## What the task requires:
Transcribe the data in full; each line must match exactly.
|---|
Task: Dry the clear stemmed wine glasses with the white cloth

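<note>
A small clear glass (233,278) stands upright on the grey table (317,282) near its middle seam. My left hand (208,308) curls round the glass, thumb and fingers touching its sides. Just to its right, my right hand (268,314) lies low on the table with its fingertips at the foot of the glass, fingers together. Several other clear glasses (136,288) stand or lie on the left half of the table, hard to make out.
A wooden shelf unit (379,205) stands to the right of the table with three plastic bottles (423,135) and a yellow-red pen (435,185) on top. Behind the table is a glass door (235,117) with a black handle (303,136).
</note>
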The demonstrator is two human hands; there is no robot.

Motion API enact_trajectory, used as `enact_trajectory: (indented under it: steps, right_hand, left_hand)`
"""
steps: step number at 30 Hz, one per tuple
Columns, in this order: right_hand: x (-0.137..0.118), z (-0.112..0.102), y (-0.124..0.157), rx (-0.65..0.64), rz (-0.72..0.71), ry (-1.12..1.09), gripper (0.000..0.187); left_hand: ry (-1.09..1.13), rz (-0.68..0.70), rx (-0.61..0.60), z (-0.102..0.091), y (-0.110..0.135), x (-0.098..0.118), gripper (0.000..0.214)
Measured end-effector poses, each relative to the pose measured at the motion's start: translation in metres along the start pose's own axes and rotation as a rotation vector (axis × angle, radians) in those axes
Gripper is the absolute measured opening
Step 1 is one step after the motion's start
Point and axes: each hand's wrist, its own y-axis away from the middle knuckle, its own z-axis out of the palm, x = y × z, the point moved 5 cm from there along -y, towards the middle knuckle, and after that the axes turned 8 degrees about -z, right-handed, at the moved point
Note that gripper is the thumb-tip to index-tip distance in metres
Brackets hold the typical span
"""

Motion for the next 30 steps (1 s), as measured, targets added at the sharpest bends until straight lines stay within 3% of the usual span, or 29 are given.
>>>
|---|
## Problem solution:
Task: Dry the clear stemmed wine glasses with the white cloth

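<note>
A small clear glass (233,278) stands upright on the grey table (317,282) near its middle seam. My left hand (208,308) curls round the glass, thumb and fingers touching its sides. Just to its right, my right hand (268,314) lies low on the table with its fingertips at the foot of the glass, fingers together. Several other clear glasses (136,288) stand or lie on the left half of the table, hard to make out.
A wooden shelf unit (379,205) stands to the right of the table with three plastic bottles (423,135) and a yellow-red pen (435,185) on top. Behind the table is a glass door (235,117) with a black handle (303,136).
</note>
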The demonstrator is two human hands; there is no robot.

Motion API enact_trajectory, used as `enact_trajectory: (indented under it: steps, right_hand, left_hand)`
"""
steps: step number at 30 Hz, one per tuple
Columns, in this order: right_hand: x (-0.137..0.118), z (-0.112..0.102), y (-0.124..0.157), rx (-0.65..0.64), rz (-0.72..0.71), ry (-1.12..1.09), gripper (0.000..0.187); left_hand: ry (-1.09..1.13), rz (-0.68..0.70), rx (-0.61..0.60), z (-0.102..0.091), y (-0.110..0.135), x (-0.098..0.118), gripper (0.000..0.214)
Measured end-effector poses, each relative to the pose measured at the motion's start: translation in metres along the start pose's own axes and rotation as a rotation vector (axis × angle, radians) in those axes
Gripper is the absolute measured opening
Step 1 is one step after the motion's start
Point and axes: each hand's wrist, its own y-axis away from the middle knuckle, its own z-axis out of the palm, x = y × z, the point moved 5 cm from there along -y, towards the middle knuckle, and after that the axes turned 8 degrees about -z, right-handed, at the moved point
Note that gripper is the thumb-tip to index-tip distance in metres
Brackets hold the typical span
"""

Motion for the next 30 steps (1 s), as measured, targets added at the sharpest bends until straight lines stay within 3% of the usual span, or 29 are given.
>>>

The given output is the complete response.